To do.
The answer must consist of each line below that contains the string "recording".

**** Source data ****

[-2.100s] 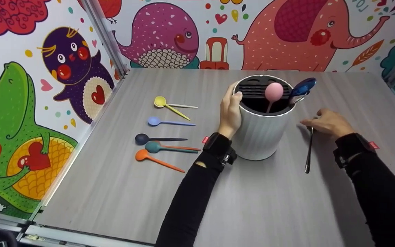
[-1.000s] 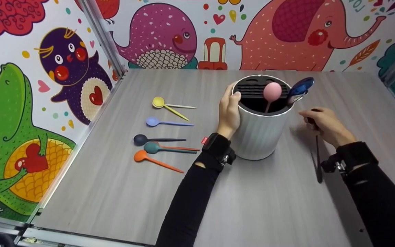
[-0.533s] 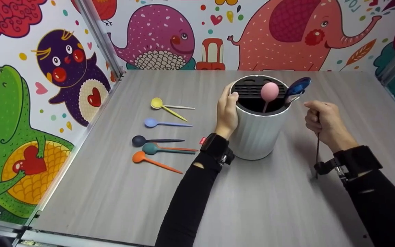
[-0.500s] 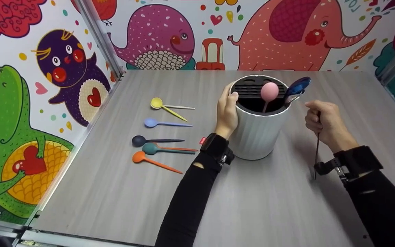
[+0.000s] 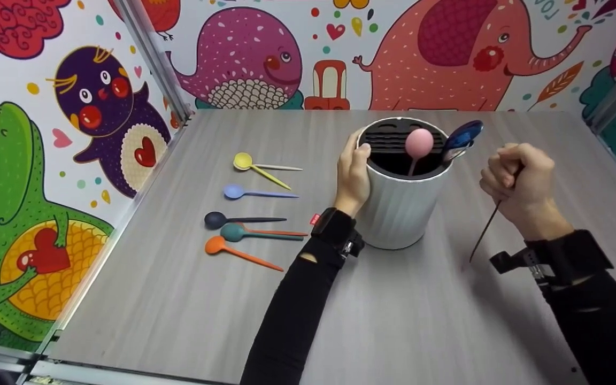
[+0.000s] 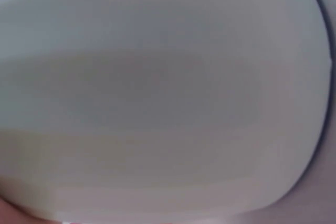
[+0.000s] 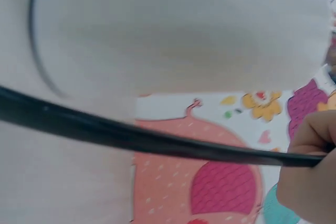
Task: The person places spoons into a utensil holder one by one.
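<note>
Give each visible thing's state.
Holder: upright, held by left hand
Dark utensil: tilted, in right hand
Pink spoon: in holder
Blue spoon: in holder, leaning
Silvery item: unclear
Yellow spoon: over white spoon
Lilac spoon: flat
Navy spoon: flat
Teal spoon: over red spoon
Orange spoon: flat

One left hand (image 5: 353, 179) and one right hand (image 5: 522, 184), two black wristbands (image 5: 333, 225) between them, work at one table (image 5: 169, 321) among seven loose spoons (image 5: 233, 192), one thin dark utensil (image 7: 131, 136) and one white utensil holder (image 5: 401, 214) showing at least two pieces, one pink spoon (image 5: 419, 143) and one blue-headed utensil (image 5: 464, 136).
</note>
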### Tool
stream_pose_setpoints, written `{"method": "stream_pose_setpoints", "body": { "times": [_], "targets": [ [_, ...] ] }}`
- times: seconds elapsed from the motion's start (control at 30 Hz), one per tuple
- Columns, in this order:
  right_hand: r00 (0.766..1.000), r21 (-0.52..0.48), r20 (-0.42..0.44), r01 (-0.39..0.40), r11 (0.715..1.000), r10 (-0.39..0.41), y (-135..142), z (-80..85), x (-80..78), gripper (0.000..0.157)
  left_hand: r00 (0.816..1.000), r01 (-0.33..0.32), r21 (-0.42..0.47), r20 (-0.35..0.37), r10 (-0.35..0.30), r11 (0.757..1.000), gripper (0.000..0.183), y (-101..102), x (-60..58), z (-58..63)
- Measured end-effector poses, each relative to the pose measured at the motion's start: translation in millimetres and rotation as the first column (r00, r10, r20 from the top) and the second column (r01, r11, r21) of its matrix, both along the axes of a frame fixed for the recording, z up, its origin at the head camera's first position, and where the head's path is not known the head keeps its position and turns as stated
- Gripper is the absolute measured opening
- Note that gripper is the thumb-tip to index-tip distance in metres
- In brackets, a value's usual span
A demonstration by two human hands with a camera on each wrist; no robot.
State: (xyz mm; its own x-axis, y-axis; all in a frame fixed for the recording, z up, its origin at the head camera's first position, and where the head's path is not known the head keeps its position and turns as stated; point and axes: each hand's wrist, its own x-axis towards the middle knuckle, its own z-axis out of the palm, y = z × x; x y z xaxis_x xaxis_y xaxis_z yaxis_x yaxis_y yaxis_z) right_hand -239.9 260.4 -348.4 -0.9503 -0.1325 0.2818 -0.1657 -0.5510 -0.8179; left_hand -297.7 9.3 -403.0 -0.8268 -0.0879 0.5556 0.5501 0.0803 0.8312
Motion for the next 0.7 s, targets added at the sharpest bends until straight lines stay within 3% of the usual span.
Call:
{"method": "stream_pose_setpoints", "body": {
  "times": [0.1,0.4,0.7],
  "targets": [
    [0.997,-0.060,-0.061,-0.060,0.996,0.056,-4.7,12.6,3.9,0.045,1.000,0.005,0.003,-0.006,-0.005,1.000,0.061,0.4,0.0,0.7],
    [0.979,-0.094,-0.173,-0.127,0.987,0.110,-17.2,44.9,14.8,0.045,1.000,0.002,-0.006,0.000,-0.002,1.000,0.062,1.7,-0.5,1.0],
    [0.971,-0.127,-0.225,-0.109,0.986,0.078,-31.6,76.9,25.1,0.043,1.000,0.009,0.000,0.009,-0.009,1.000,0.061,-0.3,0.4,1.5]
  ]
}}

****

Answer below.
- Measured end-effector poses, each relative to the pose measured at the motion's start: translation in millimetres and rotation as the first column (r00, r10, r20 from the top) and the second column (r01, r11, r21) of its matrix, both along the axes of a frame fixed for the recording, z up, its origin at the head camera's first position, and where the head's path is not known the head keeps its position and turns as stated
State: (xyz mm; its own x-axis, y-axis; all in a frame fixed for the recording, z up, its origin at the head camera's first position, and where the head's path is not known the head keeps its position and turns as stated; point and axes: each hand's wrist, its own x-axis towards the middle knuckle, its own z-axis out of the palm, y = z × x; x y z xaxis_x xaxis_y xaxis_z yaxis_x yaxis_y yaxis_z) right_hand -239.9 260.4 -348.4 -0.9503 -0.1325 0.2818 -0.1657 -0.5510 -0.8179; left_hand -297.7 9.3 -403.0 -0.8268 -0.0879 0.5556 0.5501 0.0803 0.8312

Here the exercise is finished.